### [TO DO]
The required result is an exact copy of every line from the one with "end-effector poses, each" through the last line below, with the pictures left out.

### [MATERIAL PROVIDED]
-------------------------

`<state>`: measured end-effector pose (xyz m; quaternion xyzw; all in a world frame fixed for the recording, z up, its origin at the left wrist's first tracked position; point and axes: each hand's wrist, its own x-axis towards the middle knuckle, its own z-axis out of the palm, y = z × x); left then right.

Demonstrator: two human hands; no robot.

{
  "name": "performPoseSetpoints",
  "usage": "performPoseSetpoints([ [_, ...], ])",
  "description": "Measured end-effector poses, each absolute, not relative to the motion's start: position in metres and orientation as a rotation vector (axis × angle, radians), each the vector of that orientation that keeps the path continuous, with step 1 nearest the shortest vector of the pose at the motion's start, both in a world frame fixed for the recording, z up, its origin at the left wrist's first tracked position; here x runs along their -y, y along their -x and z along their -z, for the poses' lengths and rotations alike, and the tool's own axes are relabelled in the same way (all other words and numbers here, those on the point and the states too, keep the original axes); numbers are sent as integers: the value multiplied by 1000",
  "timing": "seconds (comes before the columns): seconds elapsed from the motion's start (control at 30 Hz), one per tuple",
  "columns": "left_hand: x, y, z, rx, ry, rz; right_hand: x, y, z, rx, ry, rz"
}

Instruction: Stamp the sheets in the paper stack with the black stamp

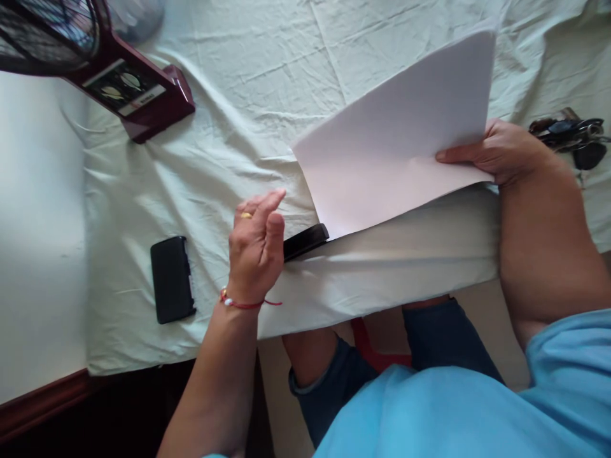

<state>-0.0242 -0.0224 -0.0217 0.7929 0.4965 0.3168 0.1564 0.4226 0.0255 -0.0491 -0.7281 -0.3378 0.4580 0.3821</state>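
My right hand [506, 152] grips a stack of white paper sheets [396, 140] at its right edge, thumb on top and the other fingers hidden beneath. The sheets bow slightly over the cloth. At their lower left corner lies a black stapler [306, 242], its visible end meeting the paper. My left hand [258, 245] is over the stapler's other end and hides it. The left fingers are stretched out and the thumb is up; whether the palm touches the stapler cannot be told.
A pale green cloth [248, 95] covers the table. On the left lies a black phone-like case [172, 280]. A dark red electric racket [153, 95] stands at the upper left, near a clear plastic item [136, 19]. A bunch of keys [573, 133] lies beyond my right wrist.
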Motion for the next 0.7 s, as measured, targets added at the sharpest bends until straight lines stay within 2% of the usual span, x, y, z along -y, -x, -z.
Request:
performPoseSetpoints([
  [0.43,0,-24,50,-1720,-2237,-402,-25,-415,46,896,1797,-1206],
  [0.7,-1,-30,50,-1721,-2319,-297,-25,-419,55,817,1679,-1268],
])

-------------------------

### [THE ANSWER]
  "description": "Measured end-effector poses, each absolute, not relative to the motion's start: position in metres and orientation as a rotation vector (axis × angle, radians), each the vector of that orientation that keeps the path continuous, with step 1 nearest the shortest vector of the pose at the motion's start, both in a world frame fixed for the recording, z up, its origin at the left wrist's first tracked position; here x runs along their -y, y along their -x and z along their -z, for the poses' lengths and rotations alike, and the tool's own axes are relabelled in the same way (all other words and numbers here, those on the point and the states too, keep the original axes); numbers are sent as integers: the value multiplied by 1000",
  "timing": "seconds (comes before the columns): seconds elapsed from the motion's start (control at 30 Hz), one per tuple",
  "columns": "left_hand: x, y, z, rx, ry, rz; right_hand: x, y, z, rx, ry, rz"
}

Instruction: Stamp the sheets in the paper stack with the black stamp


<state>-0.0242 -0.0224 -0.0217 0.7929 0.4965 0.3168 0.1564 0.4226 0.0255 -0.0491 -0.7281 -0.3378 0.4580 0.3821</state>
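My right hand [506, 152] grips a stack of white paper sheets [396, 140] at its right edge, thumb on top and the other fingers hidden beneath. The sheets bow slightly over the cloth. At their lower left corner lies a black stapler [306, 242], its visible end meeting the paper. My left hand [258, 245] is over the stapler's other end and hides it. The left fingers are stretched out and the thumb is up; whether the palm touches the stapler cannot be told.
A pale green cloth [248, 95] covers the table. On the left lies a black phone-like case [172, 280]. A dark red electric racket [153, 95] stands at the upper left, near a clear plastic item [136, 19]. A bunch of keys [573, 133] lies beyond my right wrist.
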Motion for the next 0.7 s, as measured, targets added at the sharpest bends until straight lines stay within 2% of the usual span, x, y, z along -y, -x, -z.
Request:
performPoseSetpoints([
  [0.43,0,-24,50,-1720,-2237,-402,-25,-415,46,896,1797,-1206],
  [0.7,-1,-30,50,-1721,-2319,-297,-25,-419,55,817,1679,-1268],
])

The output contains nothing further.